Day 77 : Grafana Alerting ☁☁

Siri ChandanaSiri Chandana
6 min read

Grafana Cloud is a cloud-hosted version of the popular open-source Grafana data visualization and monitoring tool. It is a popular choice for organizations that want to leverage the power of Grafana without the overhead of managing the underlying infrastructure and platform. It offers a convenient, scalable, and fully managed observability solution for monitoring and analyzing various aspects of their systems and applications.

Introduction | Grafana Cloud documentation

What is Grafana Cloud Alerting?

Grafana Cloud Alerting is an alerting service that runs on Grafana Cloud, providing advanced alerting capabilities without the need for managing infrastructure. It offers the same powerful features as self-hosted Grafana alerting, but with additional benefits due to its managed nature. Key features include:

  1. Tight Integration with Grafana: As a Grafana-native alerting platform, Grafana Cloud Alerting is deeply integrated with the Grafana dashboarding and visualization capabilities. This allows users to create alerts directly from their Grafana dashboards, making it easy to monitor and respond to issues.
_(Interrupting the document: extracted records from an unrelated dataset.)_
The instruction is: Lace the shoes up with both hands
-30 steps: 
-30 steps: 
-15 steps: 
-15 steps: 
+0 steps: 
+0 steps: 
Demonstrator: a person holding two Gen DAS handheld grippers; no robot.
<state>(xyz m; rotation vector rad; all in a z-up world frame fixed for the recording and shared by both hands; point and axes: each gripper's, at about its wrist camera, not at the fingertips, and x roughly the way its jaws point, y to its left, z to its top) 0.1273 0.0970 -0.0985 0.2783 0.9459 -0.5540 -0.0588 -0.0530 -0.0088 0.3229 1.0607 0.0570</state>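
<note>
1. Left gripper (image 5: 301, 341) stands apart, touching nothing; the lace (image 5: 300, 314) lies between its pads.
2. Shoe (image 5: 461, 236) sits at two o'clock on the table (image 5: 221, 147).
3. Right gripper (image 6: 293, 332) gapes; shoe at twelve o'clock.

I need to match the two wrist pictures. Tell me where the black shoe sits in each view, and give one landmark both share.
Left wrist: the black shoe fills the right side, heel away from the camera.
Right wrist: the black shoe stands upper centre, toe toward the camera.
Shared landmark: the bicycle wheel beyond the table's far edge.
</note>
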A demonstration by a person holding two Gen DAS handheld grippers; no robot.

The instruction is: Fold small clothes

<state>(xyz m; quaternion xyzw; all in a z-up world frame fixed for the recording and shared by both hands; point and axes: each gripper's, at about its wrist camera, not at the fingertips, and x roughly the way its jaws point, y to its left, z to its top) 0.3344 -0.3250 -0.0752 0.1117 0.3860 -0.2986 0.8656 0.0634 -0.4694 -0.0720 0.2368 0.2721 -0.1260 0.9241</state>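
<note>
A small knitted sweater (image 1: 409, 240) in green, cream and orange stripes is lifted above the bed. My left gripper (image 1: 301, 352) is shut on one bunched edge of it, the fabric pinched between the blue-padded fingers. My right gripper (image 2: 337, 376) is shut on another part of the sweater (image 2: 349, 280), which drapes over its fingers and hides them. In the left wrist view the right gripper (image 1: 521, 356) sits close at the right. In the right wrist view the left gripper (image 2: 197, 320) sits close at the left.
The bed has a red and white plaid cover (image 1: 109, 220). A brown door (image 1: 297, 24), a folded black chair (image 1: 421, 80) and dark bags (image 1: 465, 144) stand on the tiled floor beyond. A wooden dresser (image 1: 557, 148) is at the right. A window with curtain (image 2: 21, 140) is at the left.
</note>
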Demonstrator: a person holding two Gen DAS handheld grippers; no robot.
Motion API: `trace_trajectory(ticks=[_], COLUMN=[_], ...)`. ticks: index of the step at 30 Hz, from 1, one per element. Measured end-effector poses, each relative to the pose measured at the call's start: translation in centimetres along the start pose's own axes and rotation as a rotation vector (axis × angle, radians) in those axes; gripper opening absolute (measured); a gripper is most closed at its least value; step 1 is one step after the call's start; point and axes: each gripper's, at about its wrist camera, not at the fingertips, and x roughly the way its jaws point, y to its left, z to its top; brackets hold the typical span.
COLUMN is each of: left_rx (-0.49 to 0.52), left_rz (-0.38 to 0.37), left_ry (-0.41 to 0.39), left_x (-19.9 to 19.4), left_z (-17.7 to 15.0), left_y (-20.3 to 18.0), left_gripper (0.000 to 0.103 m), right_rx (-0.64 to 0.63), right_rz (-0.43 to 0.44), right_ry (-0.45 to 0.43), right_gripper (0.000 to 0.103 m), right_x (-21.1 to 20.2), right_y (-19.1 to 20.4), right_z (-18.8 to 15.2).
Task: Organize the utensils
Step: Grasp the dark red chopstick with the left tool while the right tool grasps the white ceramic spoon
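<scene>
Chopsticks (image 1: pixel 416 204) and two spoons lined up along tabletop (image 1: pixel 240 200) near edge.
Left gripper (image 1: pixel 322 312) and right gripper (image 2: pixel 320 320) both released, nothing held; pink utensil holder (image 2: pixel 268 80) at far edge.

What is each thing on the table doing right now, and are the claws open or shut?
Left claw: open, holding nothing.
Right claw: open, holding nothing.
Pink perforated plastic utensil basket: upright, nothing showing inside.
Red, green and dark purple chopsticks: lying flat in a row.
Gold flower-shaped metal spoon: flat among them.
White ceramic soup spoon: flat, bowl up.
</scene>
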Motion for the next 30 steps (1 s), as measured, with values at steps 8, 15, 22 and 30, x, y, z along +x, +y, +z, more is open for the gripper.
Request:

  2. Flexible Notification Channels: Grafana Cloud Alerting supports a wide range of notification channels, including email, Slack, PagerDuty, and custom webhooks, allowing users to integrate alerts with their existing workflows and communication tools.

  3. Hosted Solution: There is no need to install, configure, or maintain alerting infrastructure. Grafana Cloud handles all the backend management.

  4. Scalability: It is designed to handle a large volume of metrics and alerts, making it suitable for organizations of any size.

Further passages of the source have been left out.